▸ Problem statement:
What is needed is a copy of each line in the listing that contains "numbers".

###

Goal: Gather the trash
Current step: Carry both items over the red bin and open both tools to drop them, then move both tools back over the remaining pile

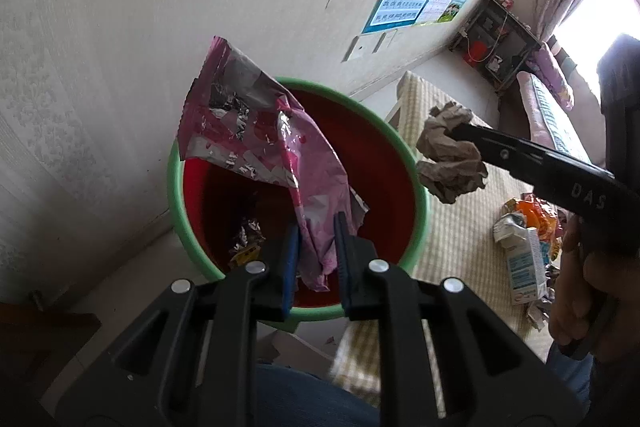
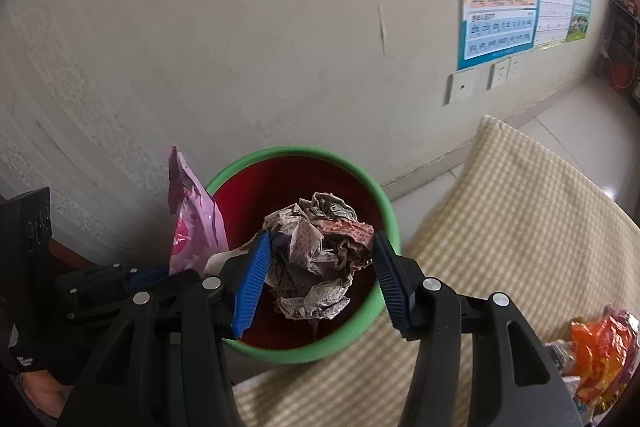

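**Two pieces held over the bin, more litter waiting on the mat**

Black linkage and blue pads fill the near edge of both wrist views. Starting at the left: the left tongs (image 1: 316, 227) are closed narrow on the lower end of a pink foil wrapper (image 1: 256, 131), which stands up and leans left above the red bin with a green rim (image 1: 418, 187). Whether the wrapper hangs wholly inside the rim line I cannot tell; its upper part reaches past the far-left edge. Down inside the bin lies some small foil scrap (image 1: 246, 239), so at least a little has gone in.

Further right, the right tongs (image 2: 318, 247) clamp a crumpled ball of printed paper (image 2: 316, 259), pads pressed on either side. In the right wrist view the ball sits over the bin's mouth; in the left wrist view it appears beside the right rim, so it is probably near that edge, not centred.

Far right, on the checked mat (image 2: 500, 227) that the bin stands beside, a heap remains: an orange snack bag (image 2: 596, 351), a flattened white carton (image 1: 524, 267) and other scraps.

My judgement: the task is partway. Both held pieces are not yet released, and the heap on the mat is left to gather.
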The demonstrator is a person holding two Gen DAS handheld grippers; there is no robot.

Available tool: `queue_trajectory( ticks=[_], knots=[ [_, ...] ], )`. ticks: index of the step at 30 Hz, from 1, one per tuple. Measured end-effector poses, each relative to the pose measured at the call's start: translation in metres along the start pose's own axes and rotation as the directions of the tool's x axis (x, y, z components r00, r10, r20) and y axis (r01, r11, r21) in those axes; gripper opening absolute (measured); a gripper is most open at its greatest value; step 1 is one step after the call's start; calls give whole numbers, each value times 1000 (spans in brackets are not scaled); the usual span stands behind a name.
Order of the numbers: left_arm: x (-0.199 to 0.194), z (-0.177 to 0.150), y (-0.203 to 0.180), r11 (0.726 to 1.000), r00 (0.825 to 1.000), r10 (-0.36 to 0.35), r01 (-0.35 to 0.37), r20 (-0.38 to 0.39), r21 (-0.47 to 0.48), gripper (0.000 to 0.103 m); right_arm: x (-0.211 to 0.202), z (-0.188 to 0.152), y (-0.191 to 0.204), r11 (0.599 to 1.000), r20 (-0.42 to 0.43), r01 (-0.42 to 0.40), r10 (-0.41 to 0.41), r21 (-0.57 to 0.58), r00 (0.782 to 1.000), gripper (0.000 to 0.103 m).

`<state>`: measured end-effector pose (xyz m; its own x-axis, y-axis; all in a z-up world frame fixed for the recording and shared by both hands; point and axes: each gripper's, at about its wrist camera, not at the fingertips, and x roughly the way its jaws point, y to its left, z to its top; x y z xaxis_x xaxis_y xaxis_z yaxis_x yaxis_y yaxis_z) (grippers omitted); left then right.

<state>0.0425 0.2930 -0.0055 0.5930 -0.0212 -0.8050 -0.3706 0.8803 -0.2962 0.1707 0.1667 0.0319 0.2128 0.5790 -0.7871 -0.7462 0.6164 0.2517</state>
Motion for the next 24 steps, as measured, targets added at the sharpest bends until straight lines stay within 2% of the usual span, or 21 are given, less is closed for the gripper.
queue_trajectory(
  ticks=[6, 8, 9, 10, 11, 13, 16, 19, 24],
  knots=[
    [9, -2, 12, 1000, 1000, -6, 5, -20, -14, 17, 19, 5, 8, 1000, -21, -14, 14, -7, 1000, 54],
    [10, -3, 14, 1000, 1000, -9, 9, -26, -11, 20, 22, 5, 10, 1000, -22, -16, 16, -7, 1000, 59],
    [11, -2, 14, 1000, 1000, -9, 8, -27, -10, 28, 23, 6, 11, 1000, -23, -15, 15, -9, 1000, 61],
    [11, -2, 15, 1000, 1000, -5, 5, -27, -10, 41, 23, 7, 12, 1000, -22, -15, 14, -8, 1000, 65],
    [11, -3, 15, 1000, 1000, 3, -3, -23, -7, 46, 24, 8, 13, 1000, -19, -16, 16, -7, 1000, 69],
    [10, -4, 15, 1000, 1000, 12, -12, -20, -5, 69, 23, 10, 13, 1000, -9, -7, 6, -6, 1000, 86],
    [8, -7, 14, 1000, 999, 27, -27, -21, 0, 85, 17, 10, 15, 1000, 10, 2, -2, -1, 1000, 91],
    [3, -9, 11, 998, 998, 61, -61, -2, 5, 98, 10, 11, 16, 1000, 18, 8, -8, 0, 1000, 94],
    [-5, -10, 3, 997, 997, 78, -78, 14, -5, 98, -8, 6, 12, 1000, 34, 20, -21, 24, 999, 96]
  ],
)
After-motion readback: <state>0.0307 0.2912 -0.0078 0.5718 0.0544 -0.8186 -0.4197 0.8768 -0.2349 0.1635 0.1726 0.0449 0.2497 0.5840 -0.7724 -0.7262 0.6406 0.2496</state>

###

▸ Written response:
Available tool: `queue_trajectory( ticks=[_], knots=[ [_, ...] ], )`. ticks: index of the step at 30 Hz, from 1, one per tuple. Measured end-effector poses, each relative to the pose measured at the call's start: translation in metres along the start pose's own axes and rotation as the directions of the tool's x axis (x, y, z components r00, r10, r20) and y axis (r01, r11, r21) in those axes; gripper opening absolute (measured); a gripper is most open at its greatest value; step 1 is one step after the call's start; calls give whole numbers, each value times 1000 (spans in brackets are not scaled); the usual span stands behind a name.
Order of the numbers: left_arm: x (-0.199 to 0.194), z (-0.177 to 0.150), y (-0.203 to 0.180), r11 (0.726 to 1.000), r00 (0.825 to 1.000), r10 (-0.36 to 0.35), r01 (-0.35 to 0.37), r20 (-0.38 to 0.39), r21 (-0.47 to 0.48), gripper (0.000 to 0.103 m); right_arm: x (-0.211 to 0.202), z (-0.188 to 0.152), y (-0.191 to 0.204), r11 (0.599 to 1.000), r20 (-0.42 to 0.43), r01 (-0.42 to 0.40), r10 (-0.41 to 0.41), r21 (-0.57 to 0.58), r00 (0.782 to 1.000), gripper (0.000 to 0.103 m).

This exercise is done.